**EXERCISE AIM**
For the records that follow, please set down exactly the lines between the one holding "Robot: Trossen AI" and the one holding "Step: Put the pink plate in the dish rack", inclusive, and only those.

**SOURCE MATERIAL**
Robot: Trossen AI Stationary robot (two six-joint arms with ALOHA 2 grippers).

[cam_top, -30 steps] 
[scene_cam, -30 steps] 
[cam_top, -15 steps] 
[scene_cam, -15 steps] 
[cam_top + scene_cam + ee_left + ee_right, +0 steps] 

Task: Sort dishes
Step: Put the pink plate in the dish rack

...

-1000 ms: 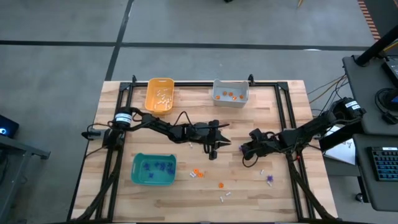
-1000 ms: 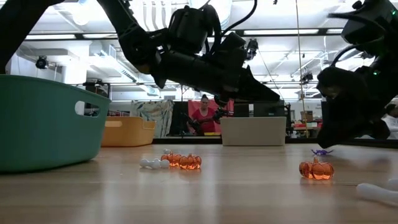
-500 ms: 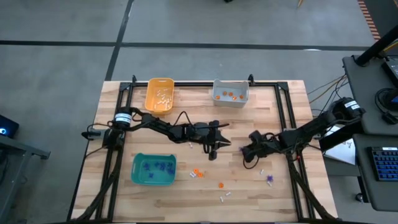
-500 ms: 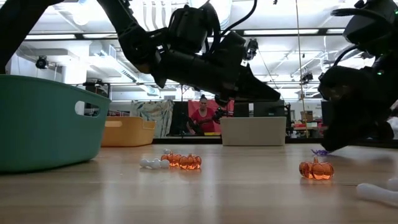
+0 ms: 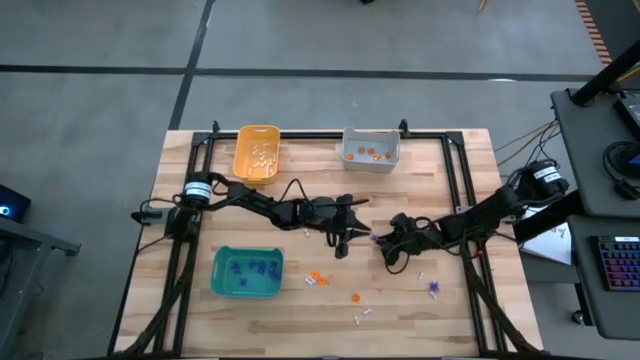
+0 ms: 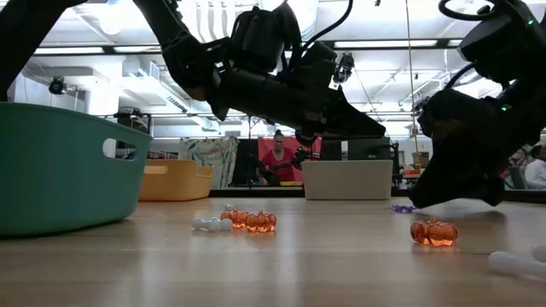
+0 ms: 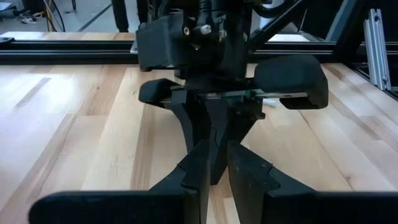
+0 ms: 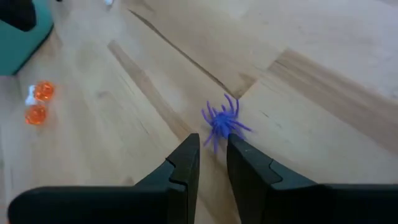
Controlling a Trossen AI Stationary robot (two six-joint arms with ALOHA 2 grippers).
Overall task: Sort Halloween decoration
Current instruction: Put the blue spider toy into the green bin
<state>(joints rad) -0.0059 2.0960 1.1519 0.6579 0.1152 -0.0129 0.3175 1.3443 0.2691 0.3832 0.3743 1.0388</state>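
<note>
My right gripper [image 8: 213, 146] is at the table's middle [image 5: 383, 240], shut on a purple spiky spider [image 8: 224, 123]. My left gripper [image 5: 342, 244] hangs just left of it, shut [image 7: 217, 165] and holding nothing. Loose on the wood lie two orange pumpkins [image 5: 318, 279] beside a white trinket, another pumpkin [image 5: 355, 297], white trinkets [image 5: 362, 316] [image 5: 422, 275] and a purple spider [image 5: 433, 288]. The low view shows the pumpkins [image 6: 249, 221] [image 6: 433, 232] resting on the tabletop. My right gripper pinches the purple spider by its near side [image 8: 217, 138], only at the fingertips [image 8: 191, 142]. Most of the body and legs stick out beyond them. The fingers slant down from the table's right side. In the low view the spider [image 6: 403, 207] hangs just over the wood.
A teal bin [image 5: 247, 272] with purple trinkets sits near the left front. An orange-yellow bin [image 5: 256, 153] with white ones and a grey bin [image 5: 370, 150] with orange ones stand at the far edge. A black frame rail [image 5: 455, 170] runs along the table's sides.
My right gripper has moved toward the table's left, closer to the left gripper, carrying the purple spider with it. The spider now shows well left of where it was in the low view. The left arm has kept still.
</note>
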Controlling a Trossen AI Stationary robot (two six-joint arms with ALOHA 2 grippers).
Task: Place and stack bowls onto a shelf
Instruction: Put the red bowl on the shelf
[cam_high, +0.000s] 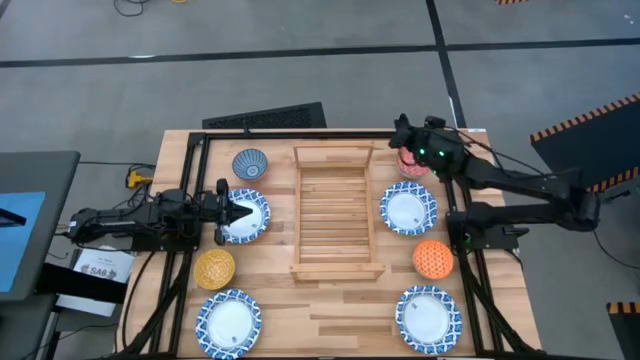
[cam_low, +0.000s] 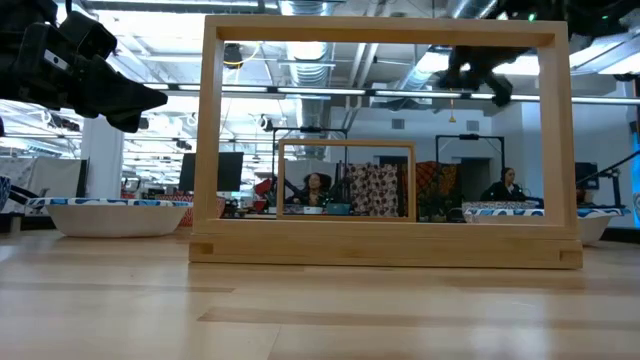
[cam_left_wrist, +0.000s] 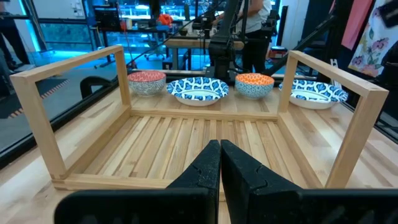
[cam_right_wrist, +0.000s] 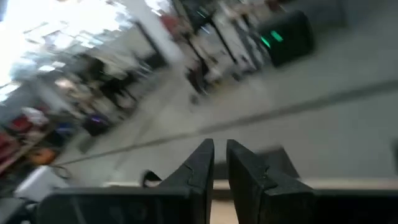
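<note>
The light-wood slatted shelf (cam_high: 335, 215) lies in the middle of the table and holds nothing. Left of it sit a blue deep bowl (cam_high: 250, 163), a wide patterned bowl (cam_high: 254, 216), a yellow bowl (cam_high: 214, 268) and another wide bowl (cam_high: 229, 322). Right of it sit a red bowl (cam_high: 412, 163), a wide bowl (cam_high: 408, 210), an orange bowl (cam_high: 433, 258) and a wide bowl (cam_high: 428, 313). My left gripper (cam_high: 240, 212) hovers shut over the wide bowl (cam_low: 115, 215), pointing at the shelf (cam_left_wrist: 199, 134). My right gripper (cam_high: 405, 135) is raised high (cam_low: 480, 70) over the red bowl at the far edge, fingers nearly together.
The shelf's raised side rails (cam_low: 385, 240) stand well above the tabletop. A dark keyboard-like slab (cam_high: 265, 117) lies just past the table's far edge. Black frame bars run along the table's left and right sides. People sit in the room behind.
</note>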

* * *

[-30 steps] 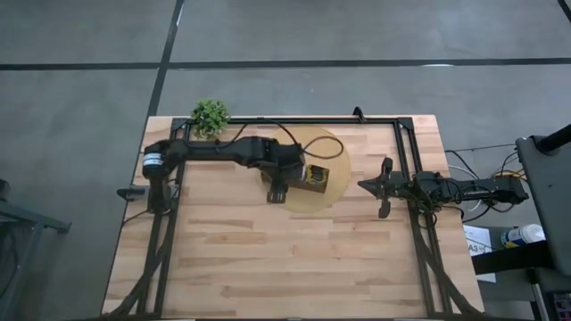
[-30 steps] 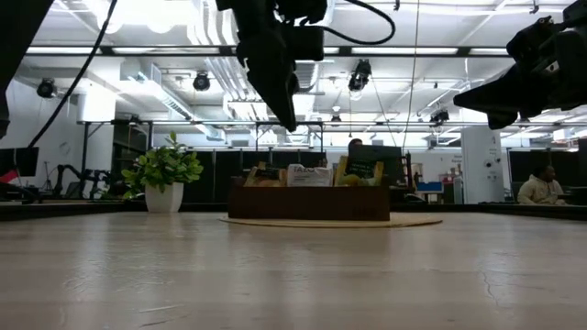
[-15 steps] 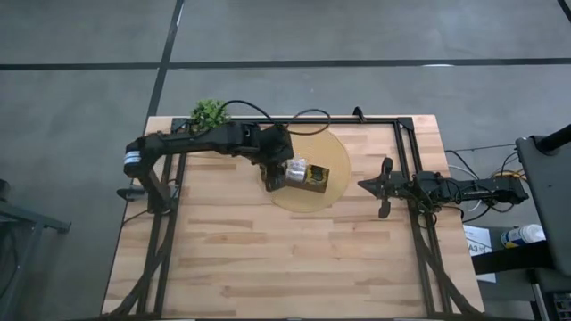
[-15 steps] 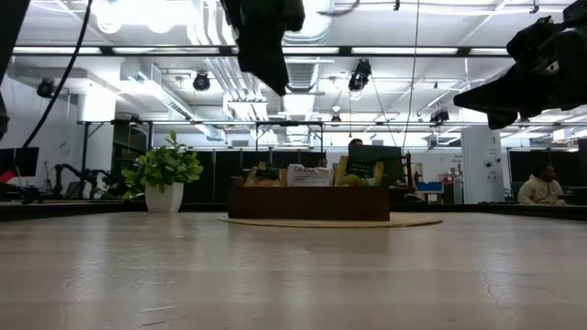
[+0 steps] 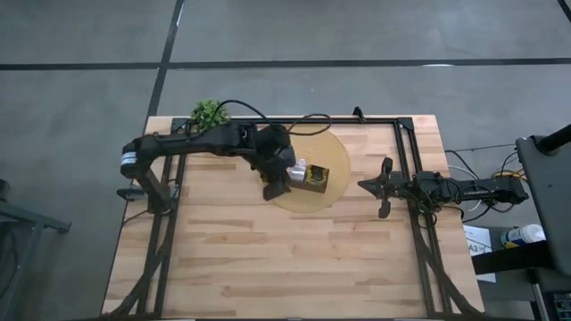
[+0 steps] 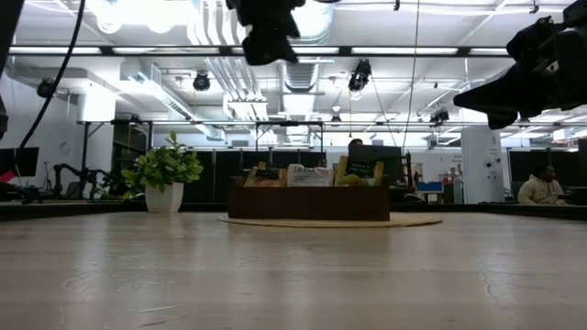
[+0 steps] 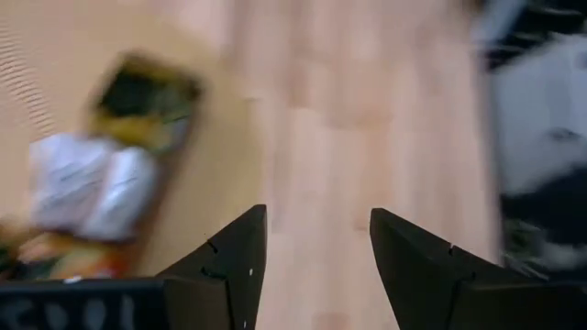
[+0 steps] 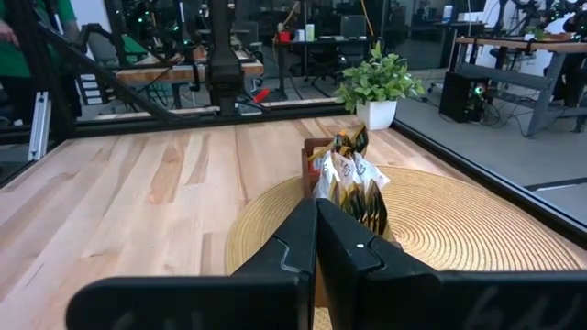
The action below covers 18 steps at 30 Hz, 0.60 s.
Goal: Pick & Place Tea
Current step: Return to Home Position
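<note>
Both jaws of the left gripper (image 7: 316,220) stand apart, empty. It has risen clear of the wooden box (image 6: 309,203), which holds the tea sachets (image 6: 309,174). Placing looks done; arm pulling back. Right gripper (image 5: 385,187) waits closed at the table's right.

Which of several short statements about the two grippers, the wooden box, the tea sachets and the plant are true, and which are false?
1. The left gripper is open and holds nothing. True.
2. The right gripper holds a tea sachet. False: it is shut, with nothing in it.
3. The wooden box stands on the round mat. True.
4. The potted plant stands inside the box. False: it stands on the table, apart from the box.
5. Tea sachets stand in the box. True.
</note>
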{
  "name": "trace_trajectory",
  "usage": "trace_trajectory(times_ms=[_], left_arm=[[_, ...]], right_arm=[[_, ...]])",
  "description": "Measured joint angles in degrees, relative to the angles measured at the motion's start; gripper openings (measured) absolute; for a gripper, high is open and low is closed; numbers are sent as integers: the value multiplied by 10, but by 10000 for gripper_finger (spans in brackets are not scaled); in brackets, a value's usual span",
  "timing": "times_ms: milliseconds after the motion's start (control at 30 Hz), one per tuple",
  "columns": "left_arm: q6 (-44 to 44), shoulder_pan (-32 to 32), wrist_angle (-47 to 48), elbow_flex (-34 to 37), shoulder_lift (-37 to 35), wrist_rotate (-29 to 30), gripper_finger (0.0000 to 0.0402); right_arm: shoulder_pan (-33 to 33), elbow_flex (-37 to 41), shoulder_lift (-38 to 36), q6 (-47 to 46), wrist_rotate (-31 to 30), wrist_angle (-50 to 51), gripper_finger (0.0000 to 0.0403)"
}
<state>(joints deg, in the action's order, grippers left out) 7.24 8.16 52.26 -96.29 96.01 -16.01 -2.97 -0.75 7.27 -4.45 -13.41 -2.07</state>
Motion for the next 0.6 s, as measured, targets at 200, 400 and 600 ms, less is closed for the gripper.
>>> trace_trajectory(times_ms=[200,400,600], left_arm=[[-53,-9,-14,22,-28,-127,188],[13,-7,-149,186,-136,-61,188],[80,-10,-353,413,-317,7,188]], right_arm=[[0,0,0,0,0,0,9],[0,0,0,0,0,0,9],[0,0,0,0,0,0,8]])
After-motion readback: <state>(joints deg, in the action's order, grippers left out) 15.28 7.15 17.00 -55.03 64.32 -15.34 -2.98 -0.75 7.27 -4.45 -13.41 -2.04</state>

**ANSWER FOR THIS EXERCISE**
Robot: Trossen AI Stationary robot (two six-joint arms with ALOHA 2 grippers).

[cam_top, -30 steps] 
[scene_cam, -30 steps] 
[cam_top, -15 steps] 
[scene_cam, -15 steps] 
[cam_top + scene_cam + ee_left + ee_right, +0 steps] 

Task: Sort dishes
Step: Put the pink plate in the dish rack

This concludes the answer to the exercise.